Sustainability in business has many benefits, one of them being risk reduction. This article is part of a series to discuss the benefits of what happens when organizations work with sustainability in their core operations.
In 2018, the World Economic Forum reported that the third biggest risk in the next decade to the global economy and business operations is “failure of climate change mitigation and adoption”, just after “natural disasters” and “extreme weather events”. Knowing where to look, identify, and lower forthcoming risks can help reduce unnecessary costs.
The New Sustainability Advantage addresses six specific risks that all businesses should focus on:
Risks to revenue and access to markets
Risks of fines for non-compliance
Risks of bills for externalities
Risks for climate change
Risks to market value
Risks to access to capital
By focusing on these risks, companies are able to use foresight into the industry and overall trends to remain ahead of their competitors, the legal system, and maintain proper market share. Many organizations are already doing this. Unilever is converting many of their products from single-use plastic to reusable. Why? It gives them good press coverage and, seeing the initiatives to ban single-use plastics, it keeps them ahead of the legislation.

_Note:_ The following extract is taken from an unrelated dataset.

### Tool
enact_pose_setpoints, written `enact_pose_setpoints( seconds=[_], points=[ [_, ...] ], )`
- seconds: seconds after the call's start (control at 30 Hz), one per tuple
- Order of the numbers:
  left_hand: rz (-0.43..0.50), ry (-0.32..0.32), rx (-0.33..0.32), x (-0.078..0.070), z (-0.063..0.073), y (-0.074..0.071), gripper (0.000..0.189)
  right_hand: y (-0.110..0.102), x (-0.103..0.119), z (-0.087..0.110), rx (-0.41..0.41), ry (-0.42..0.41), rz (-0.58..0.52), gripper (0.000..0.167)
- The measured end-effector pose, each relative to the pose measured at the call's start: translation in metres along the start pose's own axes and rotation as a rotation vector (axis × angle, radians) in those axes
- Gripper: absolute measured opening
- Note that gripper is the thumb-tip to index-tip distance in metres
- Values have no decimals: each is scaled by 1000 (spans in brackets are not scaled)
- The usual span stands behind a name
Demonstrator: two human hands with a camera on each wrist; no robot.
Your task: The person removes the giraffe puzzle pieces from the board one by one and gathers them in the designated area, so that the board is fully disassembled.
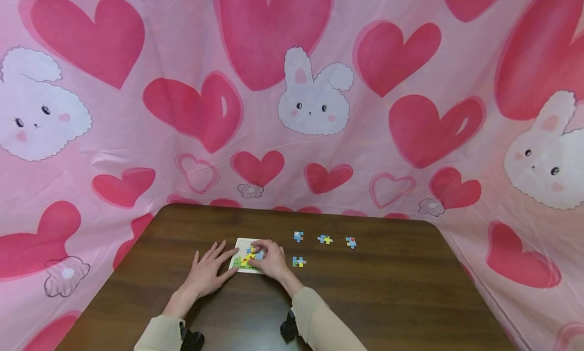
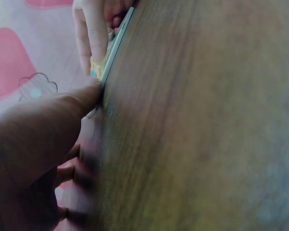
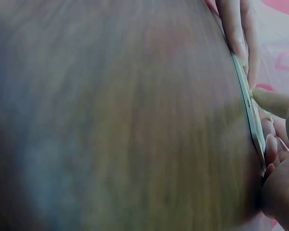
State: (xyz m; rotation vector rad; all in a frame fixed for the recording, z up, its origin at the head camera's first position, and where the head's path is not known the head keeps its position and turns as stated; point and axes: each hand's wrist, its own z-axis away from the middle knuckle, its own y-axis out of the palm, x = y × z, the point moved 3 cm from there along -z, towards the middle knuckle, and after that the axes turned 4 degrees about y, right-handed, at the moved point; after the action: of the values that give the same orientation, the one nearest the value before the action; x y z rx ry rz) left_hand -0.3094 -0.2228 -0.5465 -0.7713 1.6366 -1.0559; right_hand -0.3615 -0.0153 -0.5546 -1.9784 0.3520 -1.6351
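Note:
A small white-framed jigsaw tray [image 1: 242,241] lies on the table, with yellow, green and blue pieces [image 1: 246,259] in it. My left hand [image 1: 205,274] rests at its left side, fingers spread, thumb and index finger touching the frame. My right hand [image 1: 274,262] is over the tray's right part, thumb and index finger curled about a blue puzzle piece [image 1: 260,255]. That hand hides the tray's right edge. In the left wrist view, the tray's side edge [image 2: 116,48] shows flat on the wood, with the left thumb [image 2: 89,96] against it.
Several loose puzzle pieces lie right of the tray: one [image 1: 298,261] close to the right hand, others [image 1: 298,236] in a row farther back, the last [image 1: 351,242] at the right. The brown wooden table [image 1: 388,290] ends at a pink heart-patterned cloth [image 1: 260,138].

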Motion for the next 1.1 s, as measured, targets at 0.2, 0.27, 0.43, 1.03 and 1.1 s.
enact_pose_setpoints(
  seconds=[0.2, 0.27, 0.43, 1.03, 1.1],
  points=[
    [15, 2, -9, 2, 2, 0, 63, 1, 0, 2, -1, 5, -12, 39],
    [30, 14, -38, 7, 2, 5, 63, 1, 0, 2, 1, 10, -20, 39],
    [26, 27, -68, 15, 1, 13, 63, -3, 0, -1, 28, 21, -187, 40],
    [19, 7, -13, 1, 0, 1, 62, -86, 21, -15, 155, -86, -372, 49],
    [27, 20, -34, 2, 1, 3, 62, -91, 20, -13, 169, -86, -413, 50]
  ],
)
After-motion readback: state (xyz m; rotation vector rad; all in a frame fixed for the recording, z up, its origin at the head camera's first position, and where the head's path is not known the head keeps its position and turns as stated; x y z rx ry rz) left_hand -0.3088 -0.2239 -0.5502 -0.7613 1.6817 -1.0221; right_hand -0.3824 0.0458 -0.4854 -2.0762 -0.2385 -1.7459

Furthermore, working with sustainability helps you avoid unforeseen financial loss. Why? Reputation risk is a struggle for some organizations to fully grasp, and in a growing age of social media, it’s an important aspect to maintain. Everyone old enough remembers the wave of brands in the 1980-2000’s being protested due to child sweatshop labor. By working with sustainability, many of these brands have removed the negative view on their name and changed things around. One common example is Nike, who became a large name involved in the news. From the time of the early 1990’s until today, Nike has done a lot to change how they do business. Becoming a leader in sustainability, Nike developed their North Star Innovation Goals with The Natural Step.
Risks to Revenue
According to Bob Willard: “There are seven potential hits to revenue if a company eschews sustainability strategies. Five of them arise from potential brand erosion on environmental footprint issues; one is based on lack of actions to mitigate escalating energy, water, and material expenses; and the last is the threat of sudden disruption of the company’s supply chain or access to customers.”
Those risks are:
Risk to revenue from poor reputation on energy and carbon management
Risk to revenue from poor reputation on water management
Risk to revenue from poor reputation on materials and waste management
Risk to revenue from poor supplier reputation and behaviors
Risk to revenue from poor reputation on eco-system damages
Risk to revenue from less competitive prices
Risk to revenue from sudden disruptions in the value chain
Example: Volvo Goes Electric
One company who is already working on risk and its future is Volvo. Volvo operates in many areas where there is carbon pricing on fossil fuels, where an increase on taxes can make the purchase of fossil fuels more expensive than the alternative. Air quality and quality of life are becoming a bigger topic and concern, where according to the UN, 2/3 of the world’s population will be living in big city areas by 2050, with megacities on the rise. China, already known for its robust population and demand for cars, is aggressively changing its laws to put more electric cars on the road, the BBC writes.